About this exercise: In the entries below, which lines run from the one containing "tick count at" to the one containing "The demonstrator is"? Copy exactly those lines, ends included, and no others.

Data items
===============
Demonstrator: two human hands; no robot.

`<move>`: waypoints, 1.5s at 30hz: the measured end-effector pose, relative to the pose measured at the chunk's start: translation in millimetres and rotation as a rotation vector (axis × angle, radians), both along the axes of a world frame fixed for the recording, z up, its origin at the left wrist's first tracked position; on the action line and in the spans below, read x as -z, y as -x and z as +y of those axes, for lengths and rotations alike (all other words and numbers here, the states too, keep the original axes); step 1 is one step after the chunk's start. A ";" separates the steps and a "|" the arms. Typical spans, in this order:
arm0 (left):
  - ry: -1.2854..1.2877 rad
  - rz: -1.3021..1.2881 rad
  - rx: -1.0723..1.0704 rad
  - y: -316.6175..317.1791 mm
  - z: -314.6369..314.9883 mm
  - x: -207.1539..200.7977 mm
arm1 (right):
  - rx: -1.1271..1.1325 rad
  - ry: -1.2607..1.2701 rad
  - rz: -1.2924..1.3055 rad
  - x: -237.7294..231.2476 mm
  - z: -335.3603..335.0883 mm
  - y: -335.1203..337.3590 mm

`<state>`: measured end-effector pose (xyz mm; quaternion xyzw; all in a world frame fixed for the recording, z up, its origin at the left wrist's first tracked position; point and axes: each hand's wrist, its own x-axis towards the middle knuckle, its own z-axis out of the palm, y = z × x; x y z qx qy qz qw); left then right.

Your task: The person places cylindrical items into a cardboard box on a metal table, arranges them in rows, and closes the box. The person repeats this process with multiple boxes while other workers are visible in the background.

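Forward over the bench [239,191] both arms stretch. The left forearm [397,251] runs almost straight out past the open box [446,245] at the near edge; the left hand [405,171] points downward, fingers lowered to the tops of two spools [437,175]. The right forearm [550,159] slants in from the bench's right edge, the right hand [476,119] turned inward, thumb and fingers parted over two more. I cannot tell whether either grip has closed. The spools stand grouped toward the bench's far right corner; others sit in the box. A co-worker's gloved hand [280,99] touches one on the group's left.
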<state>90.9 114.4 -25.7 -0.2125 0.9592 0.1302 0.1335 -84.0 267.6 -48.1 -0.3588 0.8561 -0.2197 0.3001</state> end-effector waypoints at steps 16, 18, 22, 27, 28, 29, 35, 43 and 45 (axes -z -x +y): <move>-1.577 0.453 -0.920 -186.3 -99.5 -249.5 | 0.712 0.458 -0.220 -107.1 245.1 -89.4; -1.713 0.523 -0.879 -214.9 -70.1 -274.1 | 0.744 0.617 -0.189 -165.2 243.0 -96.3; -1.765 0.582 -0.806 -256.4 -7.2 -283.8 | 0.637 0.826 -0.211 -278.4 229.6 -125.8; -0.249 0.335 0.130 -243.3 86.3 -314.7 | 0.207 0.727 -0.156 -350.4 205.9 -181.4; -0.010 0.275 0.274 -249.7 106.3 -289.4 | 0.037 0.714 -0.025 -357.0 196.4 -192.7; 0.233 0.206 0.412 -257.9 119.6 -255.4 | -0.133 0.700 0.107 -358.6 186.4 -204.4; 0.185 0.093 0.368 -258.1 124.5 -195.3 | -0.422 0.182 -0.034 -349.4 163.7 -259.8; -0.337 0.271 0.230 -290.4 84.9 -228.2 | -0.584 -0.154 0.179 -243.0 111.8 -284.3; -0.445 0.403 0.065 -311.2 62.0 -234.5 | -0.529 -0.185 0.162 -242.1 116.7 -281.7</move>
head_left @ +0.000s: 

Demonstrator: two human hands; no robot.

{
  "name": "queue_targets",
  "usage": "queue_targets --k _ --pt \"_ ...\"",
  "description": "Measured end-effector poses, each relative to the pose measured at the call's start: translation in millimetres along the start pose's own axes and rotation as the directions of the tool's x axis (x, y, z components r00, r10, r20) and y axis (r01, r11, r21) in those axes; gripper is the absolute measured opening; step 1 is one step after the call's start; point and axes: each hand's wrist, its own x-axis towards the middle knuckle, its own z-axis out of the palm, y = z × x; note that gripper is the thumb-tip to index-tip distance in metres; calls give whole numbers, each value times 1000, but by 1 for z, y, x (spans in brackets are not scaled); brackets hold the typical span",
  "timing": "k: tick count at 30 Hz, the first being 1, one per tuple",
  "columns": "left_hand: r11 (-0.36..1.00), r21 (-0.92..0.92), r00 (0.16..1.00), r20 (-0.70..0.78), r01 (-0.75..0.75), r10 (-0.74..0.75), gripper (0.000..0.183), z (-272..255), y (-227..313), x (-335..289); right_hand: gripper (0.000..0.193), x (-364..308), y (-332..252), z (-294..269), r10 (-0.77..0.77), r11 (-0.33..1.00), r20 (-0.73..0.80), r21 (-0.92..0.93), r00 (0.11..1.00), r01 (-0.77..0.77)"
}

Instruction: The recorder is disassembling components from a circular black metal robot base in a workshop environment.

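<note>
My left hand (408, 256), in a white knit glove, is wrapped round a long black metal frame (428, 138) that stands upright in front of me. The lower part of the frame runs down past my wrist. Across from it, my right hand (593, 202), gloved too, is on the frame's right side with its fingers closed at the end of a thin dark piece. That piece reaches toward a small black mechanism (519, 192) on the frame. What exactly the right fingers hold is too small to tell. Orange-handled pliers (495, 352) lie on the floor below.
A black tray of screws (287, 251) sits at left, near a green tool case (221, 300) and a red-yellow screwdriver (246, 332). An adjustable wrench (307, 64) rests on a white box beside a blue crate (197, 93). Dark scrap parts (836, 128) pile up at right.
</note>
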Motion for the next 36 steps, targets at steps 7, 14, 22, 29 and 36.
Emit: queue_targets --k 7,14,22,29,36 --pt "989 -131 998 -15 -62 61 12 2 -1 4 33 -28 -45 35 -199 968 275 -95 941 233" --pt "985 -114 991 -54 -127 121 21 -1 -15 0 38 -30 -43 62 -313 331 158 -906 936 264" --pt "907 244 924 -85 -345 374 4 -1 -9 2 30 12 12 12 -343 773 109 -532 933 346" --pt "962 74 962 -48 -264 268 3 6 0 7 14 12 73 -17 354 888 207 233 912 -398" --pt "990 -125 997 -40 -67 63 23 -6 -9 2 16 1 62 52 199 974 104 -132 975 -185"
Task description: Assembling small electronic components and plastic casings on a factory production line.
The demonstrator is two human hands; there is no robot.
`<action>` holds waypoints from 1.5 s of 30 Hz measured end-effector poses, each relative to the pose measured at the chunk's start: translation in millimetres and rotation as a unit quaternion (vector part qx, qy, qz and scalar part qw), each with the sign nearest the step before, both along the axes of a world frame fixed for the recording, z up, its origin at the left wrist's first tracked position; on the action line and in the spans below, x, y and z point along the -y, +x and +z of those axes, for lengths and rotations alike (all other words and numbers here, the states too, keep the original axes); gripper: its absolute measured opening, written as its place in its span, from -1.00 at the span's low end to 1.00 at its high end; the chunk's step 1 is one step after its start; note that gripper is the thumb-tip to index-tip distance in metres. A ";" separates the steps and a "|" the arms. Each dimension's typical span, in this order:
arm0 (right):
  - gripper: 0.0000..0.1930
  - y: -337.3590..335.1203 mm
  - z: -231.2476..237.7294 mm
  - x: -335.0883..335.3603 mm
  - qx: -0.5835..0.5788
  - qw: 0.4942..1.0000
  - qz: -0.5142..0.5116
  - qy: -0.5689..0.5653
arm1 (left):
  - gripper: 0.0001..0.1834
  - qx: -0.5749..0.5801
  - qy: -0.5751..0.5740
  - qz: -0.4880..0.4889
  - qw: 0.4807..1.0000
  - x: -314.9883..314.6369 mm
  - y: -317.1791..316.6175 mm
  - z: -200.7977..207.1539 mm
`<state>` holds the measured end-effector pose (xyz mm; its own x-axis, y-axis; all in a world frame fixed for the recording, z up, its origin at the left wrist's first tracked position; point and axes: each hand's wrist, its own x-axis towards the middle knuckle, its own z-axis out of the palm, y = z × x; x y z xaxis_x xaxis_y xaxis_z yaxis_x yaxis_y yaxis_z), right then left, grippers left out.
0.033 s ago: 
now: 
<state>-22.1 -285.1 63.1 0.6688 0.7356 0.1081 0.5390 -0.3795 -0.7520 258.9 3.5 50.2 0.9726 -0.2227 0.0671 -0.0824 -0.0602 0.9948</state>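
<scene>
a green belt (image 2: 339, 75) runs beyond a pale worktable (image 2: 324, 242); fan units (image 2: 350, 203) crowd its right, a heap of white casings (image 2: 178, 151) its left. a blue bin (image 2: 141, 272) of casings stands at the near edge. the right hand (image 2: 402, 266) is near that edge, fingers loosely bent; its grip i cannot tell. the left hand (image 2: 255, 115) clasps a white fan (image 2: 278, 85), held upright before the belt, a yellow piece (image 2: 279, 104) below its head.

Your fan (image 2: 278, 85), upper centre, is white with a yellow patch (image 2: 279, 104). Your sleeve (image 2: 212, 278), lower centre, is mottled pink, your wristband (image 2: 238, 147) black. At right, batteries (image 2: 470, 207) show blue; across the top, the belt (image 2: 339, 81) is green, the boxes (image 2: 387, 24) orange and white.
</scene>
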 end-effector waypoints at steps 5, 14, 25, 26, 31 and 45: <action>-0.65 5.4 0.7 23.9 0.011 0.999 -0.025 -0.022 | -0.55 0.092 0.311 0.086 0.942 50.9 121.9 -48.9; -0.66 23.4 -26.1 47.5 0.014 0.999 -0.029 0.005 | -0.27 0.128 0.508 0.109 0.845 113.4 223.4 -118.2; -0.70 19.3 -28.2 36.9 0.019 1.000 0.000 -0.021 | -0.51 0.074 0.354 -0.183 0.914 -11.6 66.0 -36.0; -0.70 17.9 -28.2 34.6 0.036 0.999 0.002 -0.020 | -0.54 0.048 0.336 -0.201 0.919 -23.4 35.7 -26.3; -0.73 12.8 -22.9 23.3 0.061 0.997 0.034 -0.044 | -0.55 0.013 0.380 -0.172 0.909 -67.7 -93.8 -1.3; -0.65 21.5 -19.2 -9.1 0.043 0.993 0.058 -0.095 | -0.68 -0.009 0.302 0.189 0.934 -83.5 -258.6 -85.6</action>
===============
Solution:
  "timing": "k: tick count at 30 Hz, the first being 1, one per tuple",
  "columns": "left_hand: r11 (-0.36..1.00), r21 (-0.92..0.92), r00 (0.16..1.00), r20 (-0.70..0.78), r01 (-0.75..0.75), r10 (-0.74..0.75), gripper (0.000..0.183), z (-272..255), y (-227..313), x (-335..289); right_hand: gripper (0.000..0.193), x (-364..308), y (-332..252), z (-294..269), r10 (-0.77..0.77), r11 (-0.33..1.00), r20 (-0.73..0.80), r21 (-0.92..0.93), r00 (0.11..1.00), r01 (-0.77..0.77)"
}

Instruction: The recorder is disassembling components from a circular black metal robot base in a workshop environment.

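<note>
My left hand (408, 256), in a white knit glove, is wrapped round a long black metal frame (428, 138) that stands upright in front of me. The lower part of the frame runs down past my wrist. Across from it, my right hand (593, 202), gloved too, is on the frame's right side with its fingers closed at the end of a thin dark piece. That piece reaches toward a small black mechanism (519, 192) on the frame. What exactly the right fingers hold is too small to tell. Orange-handled pliers (495, 352) lie on the floor below.
A black tray of screws (287, 251) sits at left, near a green tool case (221, 300) and a red-yellow screwdriver (246, 332). An adjustable wrench (307, 64) rests on a white box beside a blue crate (197, 93). Dark scrap parts (836, 128) pile up at right.
</note>
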Motion for the next 36 steps, targets at steps 7, 14, 22, 29 and 36.
Emit: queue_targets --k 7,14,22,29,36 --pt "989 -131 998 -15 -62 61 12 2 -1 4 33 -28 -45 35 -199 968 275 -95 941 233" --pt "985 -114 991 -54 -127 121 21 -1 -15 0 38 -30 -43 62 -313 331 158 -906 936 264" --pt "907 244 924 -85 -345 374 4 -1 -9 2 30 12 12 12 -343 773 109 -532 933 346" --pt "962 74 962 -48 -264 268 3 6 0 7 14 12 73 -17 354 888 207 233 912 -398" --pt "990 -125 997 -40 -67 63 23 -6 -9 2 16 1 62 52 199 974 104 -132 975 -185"
Task description: Assembling small electronic components and plastic casings on a factory production line.
The demonstrator is two human hands; there is no robot.

The response has been given in full.